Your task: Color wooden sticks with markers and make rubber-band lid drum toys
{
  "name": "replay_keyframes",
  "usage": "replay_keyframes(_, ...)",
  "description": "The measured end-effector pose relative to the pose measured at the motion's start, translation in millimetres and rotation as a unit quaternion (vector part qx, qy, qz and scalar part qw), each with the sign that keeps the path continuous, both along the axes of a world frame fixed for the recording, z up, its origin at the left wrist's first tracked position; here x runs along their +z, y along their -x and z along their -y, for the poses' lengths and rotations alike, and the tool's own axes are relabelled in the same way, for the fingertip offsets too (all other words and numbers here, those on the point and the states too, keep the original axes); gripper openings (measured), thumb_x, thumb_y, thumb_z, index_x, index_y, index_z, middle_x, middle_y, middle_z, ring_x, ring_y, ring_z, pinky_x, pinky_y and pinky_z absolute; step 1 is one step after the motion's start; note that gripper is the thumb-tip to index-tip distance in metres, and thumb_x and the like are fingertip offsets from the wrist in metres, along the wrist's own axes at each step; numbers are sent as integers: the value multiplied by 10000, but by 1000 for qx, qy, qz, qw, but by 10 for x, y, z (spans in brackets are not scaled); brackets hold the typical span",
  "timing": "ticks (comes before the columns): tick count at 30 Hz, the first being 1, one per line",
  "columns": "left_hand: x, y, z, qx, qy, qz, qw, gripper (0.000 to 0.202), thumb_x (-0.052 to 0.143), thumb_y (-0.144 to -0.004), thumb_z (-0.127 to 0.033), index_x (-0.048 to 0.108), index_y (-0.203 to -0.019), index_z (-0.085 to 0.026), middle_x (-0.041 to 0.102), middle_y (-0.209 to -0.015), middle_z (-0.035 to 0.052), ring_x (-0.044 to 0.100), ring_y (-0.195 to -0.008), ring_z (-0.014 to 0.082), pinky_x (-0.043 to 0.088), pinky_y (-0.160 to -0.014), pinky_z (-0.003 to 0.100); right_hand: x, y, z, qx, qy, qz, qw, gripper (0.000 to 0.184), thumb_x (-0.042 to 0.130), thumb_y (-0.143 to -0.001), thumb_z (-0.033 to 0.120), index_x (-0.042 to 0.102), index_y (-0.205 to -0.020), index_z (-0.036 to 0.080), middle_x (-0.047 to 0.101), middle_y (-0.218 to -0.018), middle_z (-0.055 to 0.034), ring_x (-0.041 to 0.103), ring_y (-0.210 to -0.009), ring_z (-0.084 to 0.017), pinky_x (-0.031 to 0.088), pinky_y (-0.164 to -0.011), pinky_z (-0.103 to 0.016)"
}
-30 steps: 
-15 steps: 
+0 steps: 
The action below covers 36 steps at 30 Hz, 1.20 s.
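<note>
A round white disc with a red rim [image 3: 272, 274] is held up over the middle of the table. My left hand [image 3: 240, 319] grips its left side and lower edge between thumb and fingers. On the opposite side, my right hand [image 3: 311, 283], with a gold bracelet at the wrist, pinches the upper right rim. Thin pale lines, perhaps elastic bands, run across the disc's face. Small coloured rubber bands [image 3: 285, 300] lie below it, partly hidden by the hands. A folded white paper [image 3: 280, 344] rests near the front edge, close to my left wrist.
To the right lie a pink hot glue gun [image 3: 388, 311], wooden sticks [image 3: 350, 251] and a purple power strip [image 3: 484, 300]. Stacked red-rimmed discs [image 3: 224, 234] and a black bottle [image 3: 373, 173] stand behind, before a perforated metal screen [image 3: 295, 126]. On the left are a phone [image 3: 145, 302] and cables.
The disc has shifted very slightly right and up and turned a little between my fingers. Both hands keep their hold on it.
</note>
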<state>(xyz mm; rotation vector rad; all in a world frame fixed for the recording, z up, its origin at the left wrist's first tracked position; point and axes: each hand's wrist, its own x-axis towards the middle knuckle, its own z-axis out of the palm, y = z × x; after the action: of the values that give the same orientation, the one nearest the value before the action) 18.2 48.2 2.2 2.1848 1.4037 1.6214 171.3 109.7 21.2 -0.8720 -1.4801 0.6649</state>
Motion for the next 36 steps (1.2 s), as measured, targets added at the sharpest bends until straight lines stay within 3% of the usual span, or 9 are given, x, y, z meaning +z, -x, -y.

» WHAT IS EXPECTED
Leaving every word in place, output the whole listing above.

» ANSWER TO THE EXERCISE
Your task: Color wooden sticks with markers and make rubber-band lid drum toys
{
  "name": "replay_keyframes",
  "usage": "replay_keyframes(_, ...)",
  "description": "The measured end-effector pose relative to the pose measured at the motion's start, translation in millimetres and rotation as a unit quaternion (vector part qx, qy, qz and scalar part qw), each with the sign that keeps the path continuous, both along the axes of a world frame fixed for the recording, z up, its origin at the left wrist's first tracked position; here x runs along their +z, y along their -x and z along their -y, for the poses' lengths and rotations alike, and the tool's own axes are relabelled in the same way, for the fingertip offsets too (all other words and numbers here, those on the point and the states too, keep the original axes); gripper openings (measured), thumb_x, thumb_y, thumb_z, index_x, index_y, index_z, middle_x, middle_y, middle_z, ring_x, ring_y, ring_z, pinky_x, pinky_y and pinky_z absolute; step 1 is one step after the motion's start; note that gripper is the thumb-tip to index-tip distance in metres, and thumb_x and the like are fingertip offsets from the wrist in metres, along the wrist's own axes at each step; numbers are sent as integers: the value multiplied by 10000, but by 1000 for qx, qy, qz, qw, but by 10 for x, y, z (spans in brackets are not scaled); brackets hold the typical span",
  "timing": "ticks (comes before the columns): tick count at 30 Hz, the first being 1, one per line",
  "columns": "left_hand: x, y, z, qx, qy, qz, qw, gripper (0.000 to 0.202), thumb_x (-0.052 to 0.143), thumb_y (-0.144 to -0.004), thumb_z (-0.127 to 0.033), index_x (-0.048 to 0.108), index_y (-0.203 to -0.019), index_z (-0.085 to 0.026), middle_x (-0.041 to 0.102), middle_y (-0.209 to -0.015), middle_z (-0.035 to 0.052), ring_x (-0.044 to 0.100), ring_y (-0.195 to -0.008), ring_z (-0.014 to 0.082), pinky_x (-0.043 to 0.088), pinky_y (-0.160 to -0.014), pinky_z (-0.003 to 0.100); right_hand: x, y, z, qx, qy, qz, qw, gripper (0.000 to 0.184), thumb_x (-0.042 to 0.130), thumb_y (-0.143 to -0.001), thumb_z (-0.033 to 0.120), index_x (-0.042 to 0.102), index_y (-0.205 to -0.020), index_z (-0.036 to 0.080), middle_x (-0.047 to 0.101), middle_y (-0.218 to -0.018), middle_z (-0.055 to 0.034), ring_x (-0.041 to 0.103), ring_y (-0.210 to -0.009), ring_z (-0.084 to 0.017), pinky_x (-0.031 to 0.088), pinky_y (-0.164 to -0.011), pinky_z (-0.103 to 0.016)"
}
-30 steps: 
-15 steps: 
+0 steps: 
The action below covers 36 steps at 30 Hz, 1.20 s.
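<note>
A round white disc with a red rim [image 3: 272, 274] is held up over the middle of the table. My left hand [image 3: 240, 319] grips its left side and lower edge between thumb and fingers. On the opposite side, my right hand [image 3: 311, 283], with a gold bracelet at the wrist, pinches the upper right rim. Thin pale lines, perhaps elastic bands, run across the disc's face. Small coloured rubber bands [image 3: 285, 300] lie below it, partly hidden by the hands. A folded white paper [image 3: 280, 344] rests near the front edge, close to my left wrist.
To the right lie a pink hot glue gun [image 3: 388, 311], wooden sticks [image 3: 350, 251] and a purple power strip [image 3: 484, 300]. Stacked red-rimmed discs [image 3: 224, 234] and a black bottle [image 3: 373, 173] stand behind, before a perforated metal screen [image 3: 295, 126]. On the left are a phone [image 3: 145, 302] and cables.
The disc has shifted very slightly right and up and turned a little between my fingers. Both hands keep their hold on it.
</note>
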<state>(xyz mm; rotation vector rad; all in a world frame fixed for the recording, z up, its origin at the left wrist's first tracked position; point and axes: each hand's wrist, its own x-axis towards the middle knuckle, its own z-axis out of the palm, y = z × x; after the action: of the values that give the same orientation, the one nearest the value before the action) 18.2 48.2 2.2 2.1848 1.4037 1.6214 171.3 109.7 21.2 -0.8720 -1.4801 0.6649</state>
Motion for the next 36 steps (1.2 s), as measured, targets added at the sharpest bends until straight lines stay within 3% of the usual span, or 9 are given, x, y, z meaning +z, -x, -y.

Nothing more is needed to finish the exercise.